Por vezes não apetece que os dias mandem em nós. Que nos obriguem a desviar-nos dos nossos planos, mesquinhos ou ambiciosos, tomar um café ou conquistar o universo, o que vier primeiro. Só que quando isso acontece, quando a força implacável do que se vive hoje e agora não nos deixa solução senão a fuga ou o embate será sempre preferível o embate.
Não queria escrever esta crónica. Não queria escrever hoje, sequer, e muito menos sobre o que se segue. Mas tenho. Tenho aqui de falar de morte e responder com o que posso, as palavras, mesmo assim tristes vestígios de quem as escreve. Não queria falar do massacre selvagem na Noruega, país que eu lembro pela sua extraordinária beleza e civilidade dos seus habitantes; não queria falar de Amy Winehouse, mulher que admirava, combatente e perdedora, tão generosa com o seu extremo talento que nem sequer o respeitava.
Muitas vezes escreve-se para iludir os dias. Agora não. É preciso perceber que para além do espanto, da indignação ou da dor aquilo que acontecimentos abruptos e definitivos como estes nos trazem é o confronto com a nossa própria mortalidade. Ou, para aqueles que seguem Unamuno, com a ânsia invencível que todos temos de imortalidade. Isso é que dói, essa consciência da nossa finitude, que se esconde nos nossos requiems públicos, nas desesperadas análises e especulações que fazemos sobre as vidas que acabaram e não conhecemos. Somos nós também que sempre morremos.

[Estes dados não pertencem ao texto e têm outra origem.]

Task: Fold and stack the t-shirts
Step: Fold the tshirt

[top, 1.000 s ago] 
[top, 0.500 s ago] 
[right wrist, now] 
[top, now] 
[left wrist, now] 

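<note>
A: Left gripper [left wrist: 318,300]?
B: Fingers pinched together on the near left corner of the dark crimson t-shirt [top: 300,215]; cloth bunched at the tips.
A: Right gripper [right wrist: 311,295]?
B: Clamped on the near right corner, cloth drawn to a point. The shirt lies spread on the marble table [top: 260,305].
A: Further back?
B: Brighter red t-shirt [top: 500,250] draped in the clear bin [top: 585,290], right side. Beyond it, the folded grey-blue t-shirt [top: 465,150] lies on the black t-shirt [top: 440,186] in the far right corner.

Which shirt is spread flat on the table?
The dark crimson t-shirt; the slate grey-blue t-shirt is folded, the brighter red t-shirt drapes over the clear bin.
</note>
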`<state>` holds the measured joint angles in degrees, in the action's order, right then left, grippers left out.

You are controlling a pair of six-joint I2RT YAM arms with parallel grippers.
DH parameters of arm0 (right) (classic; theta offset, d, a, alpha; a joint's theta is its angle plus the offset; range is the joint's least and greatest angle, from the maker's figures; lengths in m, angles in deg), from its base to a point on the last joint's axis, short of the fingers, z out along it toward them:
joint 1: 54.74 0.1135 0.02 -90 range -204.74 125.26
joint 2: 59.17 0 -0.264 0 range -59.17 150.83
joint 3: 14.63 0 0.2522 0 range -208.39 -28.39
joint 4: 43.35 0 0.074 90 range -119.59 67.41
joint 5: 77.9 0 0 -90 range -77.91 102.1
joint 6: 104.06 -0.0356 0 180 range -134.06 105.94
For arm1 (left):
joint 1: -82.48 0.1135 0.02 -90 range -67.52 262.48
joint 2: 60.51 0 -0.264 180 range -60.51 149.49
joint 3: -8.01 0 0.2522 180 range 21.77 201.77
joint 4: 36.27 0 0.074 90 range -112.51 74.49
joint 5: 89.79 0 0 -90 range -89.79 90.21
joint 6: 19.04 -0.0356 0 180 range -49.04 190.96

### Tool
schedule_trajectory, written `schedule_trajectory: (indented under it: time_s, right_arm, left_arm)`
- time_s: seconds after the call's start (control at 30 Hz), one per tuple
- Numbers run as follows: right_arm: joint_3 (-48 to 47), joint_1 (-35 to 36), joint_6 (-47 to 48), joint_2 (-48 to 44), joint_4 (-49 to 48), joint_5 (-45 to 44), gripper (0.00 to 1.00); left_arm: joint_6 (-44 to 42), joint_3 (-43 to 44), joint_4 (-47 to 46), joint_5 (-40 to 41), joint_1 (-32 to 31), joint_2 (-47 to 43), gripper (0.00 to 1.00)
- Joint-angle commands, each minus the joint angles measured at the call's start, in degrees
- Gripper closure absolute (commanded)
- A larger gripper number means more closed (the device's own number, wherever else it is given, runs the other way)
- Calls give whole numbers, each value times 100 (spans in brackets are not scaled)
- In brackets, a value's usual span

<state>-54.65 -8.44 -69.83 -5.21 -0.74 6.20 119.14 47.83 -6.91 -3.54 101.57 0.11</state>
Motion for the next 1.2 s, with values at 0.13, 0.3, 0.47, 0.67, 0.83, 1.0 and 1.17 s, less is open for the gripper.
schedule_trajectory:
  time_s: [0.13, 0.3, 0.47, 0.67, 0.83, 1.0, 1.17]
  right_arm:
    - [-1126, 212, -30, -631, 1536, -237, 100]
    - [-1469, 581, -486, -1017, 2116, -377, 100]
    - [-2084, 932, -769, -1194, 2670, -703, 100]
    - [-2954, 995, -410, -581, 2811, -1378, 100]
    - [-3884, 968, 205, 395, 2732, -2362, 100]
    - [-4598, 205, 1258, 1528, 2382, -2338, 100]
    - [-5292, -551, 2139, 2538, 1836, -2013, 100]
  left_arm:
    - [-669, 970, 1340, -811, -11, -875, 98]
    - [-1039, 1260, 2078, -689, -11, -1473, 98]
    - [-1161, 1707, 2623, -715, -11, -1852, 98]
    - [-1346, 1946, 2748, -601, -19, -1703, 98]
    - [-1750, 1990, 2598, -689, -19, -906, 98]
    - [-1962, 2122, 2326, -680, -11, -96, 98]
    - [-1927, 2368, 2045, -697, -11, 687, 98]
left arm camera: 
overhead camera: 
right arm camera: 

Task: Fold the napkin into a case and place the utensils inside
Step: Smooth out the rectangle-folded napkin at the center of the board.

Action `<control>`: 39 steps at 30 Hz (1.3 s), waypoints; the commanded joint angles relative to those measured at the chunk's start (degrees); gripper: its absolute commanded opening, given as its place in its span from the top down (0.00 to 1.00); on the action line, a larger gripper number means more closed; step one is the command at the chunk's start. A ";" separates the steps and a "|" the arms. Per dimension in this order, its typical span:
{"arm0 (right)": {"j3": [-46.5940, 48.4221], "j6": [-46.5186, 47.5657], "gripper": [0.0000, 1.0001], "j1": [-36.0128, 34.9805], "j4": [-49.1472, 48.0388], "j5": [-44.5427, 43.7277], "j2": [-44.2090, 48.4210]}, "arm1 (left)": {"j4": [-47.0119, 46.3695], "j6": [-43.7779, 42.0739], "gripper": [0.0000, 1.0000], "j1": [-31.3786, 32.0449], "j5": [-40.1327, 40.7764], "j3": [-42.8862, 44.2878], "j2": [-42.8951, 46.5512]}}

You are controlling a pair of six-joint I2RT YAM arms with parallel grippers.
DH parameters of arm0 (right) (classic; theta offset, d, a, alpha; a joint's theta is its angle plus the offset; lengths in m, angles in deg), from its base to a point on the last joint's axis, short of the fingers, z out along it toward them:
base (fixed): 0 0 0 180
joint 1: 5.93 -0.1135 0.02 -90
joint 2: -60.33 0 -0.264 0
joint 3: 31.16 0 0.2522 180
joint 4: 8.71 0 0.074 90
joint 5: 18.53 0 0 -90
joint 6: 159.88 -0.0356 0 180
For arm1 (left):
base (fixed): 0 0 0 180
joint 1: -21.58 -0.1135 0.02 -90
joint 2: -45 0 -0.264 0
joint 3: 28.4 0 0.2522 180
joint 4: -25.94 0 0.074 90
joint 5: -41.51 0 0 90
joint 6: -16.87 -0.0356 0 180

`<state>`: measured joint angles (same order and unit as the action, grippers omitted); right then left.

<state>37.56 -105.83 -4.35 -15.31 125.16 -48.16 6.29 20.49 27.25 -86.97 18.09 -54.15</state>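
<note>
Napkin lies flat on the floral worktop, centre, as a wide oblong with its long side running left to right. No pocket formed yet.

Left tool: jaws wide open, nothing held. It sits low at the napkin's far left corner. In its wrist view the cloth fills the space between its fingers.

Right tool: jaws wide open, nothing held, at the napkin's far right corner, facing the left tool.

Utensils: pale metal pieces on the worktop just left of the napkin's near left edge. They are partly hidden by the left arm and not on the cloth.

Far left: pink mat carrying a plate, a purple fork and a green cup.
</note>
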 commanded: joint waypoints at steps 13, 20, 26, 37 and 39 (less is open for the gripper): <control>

Amy Winehouse sempre estará mais próximo de mim porque era dona de uma arte que conhecia. As vítimas norueguesas parecem mais distantes e envolvidas numa trágica formatação que assiste aos tempos que vivemos e que me remete para a imensa estupidez da natureza humana. Mas têm exactamente o mesmo valor, a mesma importância. Morri um pouco com ambas. Tenho apenas uma dádiva que agradeço: a que me permite dizer com S.Paulo «Morte, onde está a tua vitória?»
Mas não queria escrever esta crónica.